Frequently Asked Questions

What is a healthy working capital ratio?

The current ratio (Current Assets divided by Current Liabilities) is the standard metric for evaluating working capital health. A ratio above 1.0 means current assets exceed current liabilities, indicating positive working capital. Most lenders and financial analysts consider a current ratio between 1.5 and 2.5 to be healthy for most industries, as it provides a liquidity buffer without signaling that too much capital is tied up unproductively in idle assets. A ratio below 1.0 indicates negative working capital — a warning sign of potential inability to meet short-term obligations. However, the ideal ratio varies by industry: retailers with high inventory turnover and fast cash collection often operate comfortably with ratios closer to 1.0, while manufacturers with slower collection cycles typically need higher ratios to function safely.

What counts as current assets and current liabilities?

Current assets are assets expected to be converted to cash within 12 months. These include cash and cash equivalents, trade receivables (amounts owed by customers), inventory (finished goods, work-in-progress, and raw materials), prepaid expenses, and short-term investments. Current liabilities are obligations due within 12 months. These include trade payables (amounts owed to suppliers), accrued expenses (wages, rent, utilities accrued but not yet paid), short-term bank overdrafts, the current portion of long-term loans due within the next 12 months, and tax payable. Deferred revenue that will be earned within 12 months may also be included. Exclude long-term assets such as property and equipment, and long-term debt not due within 12 months — these belong on the balance sheet but do not form part of the working capital calculation.
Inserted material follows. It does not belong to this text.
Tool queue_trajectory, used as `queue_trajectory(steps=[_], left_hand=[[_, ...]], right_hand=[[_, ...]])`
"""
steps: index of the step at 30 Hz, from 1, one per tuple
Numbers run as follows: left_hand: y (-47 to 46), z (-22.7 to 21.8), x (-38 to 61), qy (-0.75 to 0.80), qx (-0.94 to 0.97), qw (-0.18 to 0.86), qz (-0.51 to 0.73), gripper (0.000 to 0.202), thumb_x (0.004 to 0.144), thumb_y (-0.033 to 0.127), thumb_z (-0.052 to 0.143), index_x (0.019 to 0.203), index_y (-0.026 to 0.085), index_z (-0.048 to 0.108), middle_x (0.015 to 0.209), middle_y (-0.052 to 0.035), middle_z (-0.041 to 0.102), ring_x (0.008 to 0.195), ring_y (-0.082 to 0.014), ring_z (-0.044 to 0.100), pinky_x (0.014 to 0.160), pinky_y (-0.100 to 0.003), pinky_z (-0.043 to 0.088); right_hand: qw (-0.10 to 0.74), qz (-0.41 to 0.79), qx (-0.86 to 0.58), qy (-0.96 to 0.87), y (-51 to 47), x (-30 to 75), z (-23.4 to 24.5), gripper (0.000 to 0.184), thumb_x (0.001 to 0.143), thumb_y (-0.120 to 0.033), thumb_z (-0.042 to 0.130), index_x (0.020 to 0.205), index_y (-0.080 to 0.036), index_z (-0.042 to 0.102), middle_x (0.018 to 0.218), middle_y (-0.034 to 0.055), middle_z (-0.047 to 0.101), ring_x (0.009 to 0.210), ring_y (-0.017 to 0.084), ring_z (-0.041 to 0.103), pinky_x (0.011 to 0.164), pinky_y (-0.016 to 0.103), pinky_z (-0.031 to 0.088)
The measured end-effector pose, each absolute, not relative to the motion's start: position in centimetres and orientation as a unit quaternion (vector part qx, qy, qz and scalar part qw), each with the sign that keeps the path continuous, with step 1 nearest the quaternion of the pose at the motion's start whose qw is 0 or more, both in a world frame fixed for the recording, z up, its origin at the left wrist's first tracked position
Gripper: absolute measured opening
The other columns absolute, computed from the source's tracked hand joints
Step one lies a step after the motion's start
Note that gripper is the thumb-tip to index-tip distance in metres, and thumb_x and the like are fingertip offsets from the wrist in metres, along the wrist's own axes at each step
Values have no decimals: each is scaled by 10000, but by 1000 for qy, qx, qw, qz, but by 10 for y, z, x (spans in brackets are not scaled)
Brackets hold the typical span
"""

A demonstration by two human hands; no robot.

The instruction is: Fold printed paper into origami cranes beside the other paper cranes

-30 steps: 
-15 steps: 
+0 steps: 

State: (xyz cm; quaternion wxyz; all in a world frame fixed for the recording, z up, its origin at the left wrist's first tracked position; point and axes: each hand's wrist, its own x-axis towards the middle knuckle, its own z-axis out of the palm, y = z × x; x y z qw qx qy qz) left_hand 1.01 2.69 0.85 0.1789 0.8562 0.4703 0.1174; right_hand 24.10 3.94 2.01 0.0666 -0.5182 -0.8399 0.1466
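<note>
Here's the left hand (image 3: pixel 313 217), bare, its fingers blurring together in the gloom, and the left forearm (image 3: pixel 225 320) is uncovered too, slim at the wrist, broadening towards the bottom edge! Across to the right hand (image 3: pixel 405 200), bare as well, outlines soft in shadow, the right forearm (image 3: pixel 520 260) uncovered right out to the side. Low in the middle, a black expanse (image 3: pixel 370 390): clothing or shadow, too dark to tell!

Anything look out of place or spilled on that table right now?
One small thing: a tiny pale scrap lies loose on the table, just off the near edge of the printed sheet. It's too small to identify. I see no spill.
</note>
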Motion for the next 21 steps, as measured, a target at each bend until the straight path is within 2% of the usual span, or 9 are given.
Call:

Is the financial data I enter into this calculator private?

Yes. All values entered into the Working Capital Calculator — including asset and liability figures — are processed entirely within your browser and are never transmitted to or stored by Popupnote.com's servers. The tool operates fully client-side. The note displayed in the calculator ("figures are local to your browser and are not uploaded") confirms this directly. Closing or refreshing the page clears all inputs.